• [Instructions for the task]:
Print the line where "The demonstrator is" occurs and every line that follows it in the data below, ending with the last line, precisely as written.
--------------------------------------------------
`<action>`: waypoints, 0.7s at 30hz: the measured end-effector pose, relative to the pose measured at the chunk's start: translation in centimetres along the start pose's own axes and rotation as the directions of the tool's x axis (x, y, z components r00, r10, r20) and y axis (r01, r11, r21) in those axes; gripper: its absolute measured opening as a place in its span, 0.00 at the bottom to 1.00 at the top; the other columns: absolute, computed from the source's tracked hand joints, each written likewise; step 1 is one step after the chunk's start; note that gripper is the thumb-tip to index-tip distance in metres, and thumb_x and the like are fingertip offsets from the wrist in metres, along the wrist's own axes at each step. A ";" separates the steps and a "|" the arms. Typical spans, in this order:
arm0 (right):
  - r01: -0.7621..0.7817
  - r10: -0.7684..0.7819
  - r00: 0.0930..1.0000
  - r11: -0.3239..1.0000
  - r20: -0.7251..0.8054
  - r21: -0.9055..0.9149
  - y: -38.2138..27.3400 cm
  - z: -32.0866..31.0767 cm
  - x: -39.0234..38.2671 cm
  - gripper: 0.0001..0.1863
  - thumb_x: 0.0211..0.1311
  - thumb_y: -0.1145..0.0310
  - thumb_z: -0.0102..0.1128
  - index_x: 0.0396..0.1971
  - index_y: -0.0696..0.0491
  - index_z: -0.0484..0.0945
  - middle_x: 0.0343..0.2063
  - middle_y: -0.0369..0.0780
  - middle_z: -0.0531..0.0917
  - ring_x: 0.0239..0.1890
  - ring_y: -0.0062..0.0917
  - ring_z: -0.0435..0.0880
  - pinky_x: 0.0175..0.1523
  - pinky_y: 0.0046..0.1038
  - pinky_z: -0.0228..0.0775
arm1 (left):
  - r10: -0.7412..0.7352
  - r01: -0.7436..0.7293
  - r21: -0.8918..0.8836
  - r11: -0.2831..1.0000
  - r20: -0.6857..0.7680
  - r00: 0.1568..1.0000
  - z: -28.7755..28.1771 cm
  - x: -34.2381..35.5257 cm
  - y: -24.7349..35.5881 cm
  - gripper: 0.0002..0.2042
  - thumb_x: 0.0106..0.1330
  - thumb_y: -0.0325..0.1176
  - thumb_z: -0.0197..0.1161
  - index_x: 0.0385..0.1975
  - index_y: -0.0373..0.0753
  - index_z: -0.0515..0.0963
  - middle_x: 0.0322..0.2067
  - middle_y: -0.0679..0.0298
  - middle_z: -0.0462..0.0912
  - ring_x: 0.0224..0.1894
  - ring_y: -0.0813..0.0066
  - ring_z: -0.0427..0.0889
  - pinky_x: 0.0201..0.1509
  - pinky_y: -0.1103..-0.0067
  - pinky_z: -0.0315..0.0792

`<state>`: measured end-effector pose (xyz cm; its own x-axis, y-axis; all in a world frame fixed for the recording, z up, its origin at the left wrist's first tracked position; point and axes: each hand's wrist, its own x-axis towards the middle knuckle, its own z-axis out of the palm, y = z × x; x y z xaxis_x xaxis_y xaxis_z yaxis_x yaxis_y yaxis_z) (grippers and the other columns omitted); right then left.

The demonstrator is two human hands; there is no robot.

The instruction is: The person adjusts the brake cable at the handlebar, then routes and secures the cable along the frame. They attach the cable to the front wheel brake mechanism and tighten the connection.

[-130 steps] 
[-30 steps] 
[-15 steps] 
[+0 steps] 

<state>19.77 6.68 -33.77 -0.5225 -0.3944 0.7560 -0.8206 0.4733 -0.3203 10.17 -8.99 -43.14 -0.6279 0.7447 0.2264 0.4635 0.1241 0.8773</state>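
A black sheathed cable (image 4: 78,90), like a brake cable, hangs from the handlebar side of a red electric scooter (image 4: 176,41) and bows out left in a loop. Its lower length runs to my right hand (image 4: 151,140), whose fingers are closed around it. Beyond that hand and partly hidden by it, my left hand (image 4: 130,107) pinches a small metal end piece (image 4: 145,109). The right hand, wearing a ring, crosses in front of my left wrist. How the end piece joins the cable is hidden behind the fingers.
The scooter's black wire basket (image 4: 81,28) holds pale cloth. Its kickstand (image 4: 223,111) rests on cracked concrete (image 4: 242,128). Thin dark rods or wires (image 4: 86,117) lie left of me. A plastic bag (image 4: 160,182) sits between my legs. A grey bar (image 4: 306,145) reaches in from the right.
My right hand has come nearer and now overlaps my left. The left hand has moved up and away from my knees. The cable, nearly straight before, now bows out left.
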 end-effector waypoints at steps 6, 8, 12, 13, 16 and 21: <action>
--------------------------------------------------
• [Response to the exercise]:
The demonstrator is two human hands; there is no robot.

The instruction is: The person adjusts the brake cable at the handlebar, then routes and secures the cable along the frame. They attach the cable to the front wheel brake mechanism and tighten the connection.

[-130 steps] 
[-30 steps] 
[-15 steps] 
[+0 steps] 

<state>19.77 6.68 -33.77 -0.5225 -0.3944 0.7560 -0.8206 0.4733 -0.3203 10.17 -8.99 -43.14 -0.6279 0.7447 0.2264 0.4635 0.1241 0.8773</state>
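A black sheathed cable (image 4: 78,90), like a brake cable, hangs from the handlebar side of a red electric scooter (image 4: 176,41) and bows out left in a loop. Its lower length runs to my right hand (image 4: 151,140), whose fingers are closed around it. Beyond that hand and partly hidden by it, my left hand (image 4: 130,107) pinches a small metal end piece (image 4: 145,109). The right hand, wearing a ring, crosses in front of my left wrist. How the end piece joins the cable is hidden behind the fingers.
The scooter's black wire basket (image 4: 81,28) holds pale cloth. Its kickstand (image 4: 223,111) rests on cracked concrete (image 4: 242,128). Thin dark rods or wires (image 4: 86,117) lie left of me. A plastic bag (image 4: 160,182) sits between my legs. A grey bar (image 4: 306,145) reaches in from the right.
My right hand has come nearer and now overlaps my left. The left hand has moved up and away from my knees. The cable, nearly straight before, now bows out left.
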 end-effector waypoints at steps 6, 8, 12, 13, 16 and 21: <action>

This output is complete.